• **WORK REQUIRED**: Only the lines that include "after" should be copied from the data below.

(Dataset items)
========================================================================

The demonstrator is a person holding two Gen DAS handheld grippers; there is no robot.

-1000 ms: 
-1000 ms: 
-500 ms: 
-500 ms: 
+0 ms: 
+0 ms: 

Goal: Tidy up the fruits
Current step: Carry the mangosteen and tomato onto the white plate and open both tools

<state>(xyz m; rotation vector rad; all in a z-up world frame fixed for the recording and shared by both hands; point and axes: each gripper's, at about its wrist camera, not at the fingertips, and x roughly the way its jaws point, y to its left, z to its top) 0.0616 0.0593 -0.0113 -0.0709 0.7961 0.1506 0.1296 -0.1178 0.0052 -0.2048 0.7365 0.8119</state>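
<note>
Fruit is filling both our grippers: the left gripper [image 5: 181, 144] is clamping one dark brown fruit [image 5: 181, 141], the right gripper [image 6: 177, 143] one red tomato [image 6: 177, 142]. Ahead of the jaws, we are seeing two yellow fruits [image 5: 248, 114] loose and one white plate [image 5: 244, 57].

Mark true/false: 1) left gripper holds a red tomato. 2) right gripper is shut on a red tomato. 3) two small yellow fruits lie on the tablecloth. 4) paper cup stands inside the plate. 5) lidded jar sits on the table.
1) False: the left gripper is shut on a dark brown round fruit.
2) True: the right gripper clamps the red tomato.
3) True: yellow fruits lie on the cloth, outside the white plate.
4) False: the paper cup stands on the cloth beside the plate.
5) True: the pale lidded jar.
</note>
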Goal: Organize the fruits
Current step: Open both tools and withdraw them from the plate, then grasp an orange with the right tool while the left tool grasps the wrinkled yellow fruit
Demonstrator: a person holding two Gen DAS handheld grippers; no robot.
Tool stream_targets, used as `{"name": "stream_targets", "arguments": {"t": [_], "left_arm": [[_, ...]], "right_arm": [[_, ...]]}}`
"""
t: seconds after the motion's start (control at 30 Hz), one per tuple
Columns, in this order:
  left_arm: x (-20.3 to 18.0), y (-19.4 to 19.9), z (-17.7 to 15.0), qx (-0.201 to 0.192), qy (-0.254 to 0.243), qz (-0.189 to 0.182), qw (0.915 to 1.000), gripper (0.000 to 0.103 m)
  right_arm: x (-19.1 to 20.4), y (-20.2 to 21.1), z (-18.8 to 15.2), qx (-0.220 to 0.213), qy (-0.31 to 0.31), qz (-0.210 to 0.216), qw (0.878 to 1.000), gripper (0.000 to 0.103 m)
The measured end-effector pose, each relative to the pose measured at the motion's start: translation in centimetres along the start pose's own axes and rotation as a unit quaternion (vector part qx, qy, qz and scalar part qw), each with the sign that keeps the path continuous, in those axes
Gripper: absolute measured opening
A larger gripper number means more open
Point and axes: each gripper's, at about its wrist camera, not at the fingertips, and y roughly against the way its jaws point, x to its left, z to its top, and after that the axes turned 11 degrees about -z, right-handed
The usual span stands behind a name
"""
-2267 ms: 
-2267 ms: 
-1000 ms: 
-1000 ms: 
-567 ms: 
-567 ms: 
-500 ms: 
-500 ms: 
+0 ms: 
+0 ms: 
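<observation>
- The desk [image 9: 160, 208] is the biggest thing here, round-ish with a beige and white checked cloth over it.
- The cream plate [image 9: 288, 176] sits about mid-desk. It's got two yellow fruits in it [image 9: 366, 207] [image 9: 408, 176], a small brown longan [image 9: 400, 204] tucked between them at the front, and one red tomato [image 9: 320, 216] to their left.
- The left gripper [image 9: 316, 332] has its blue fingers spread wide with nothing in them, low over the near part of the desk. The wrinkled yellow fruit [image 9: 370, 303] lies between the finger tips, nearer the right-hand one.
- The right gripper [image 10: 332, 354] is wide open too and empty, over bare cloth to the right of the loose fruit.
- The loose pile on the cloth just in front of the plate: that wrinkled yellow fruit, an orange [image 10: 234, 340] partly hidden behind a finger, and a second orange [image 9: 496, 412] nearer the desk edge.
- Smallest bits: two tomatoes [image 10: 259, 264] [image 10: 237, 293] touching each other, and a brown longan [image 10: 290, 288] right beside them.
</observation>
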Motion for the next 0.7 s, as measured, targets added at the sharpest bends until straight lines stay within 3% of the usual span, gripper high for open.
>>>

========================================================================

• **TASK OUTPUT**:
t: seconds after the motion's start (control at 30 Hz), one per tuple
Point and axes: each gripper's, at about its wrist camera, not at the fingertips, and y roughly against the way its jaws point, x to its left, z to its top, and after that the axes turned 11 degrees about -z, right-handed

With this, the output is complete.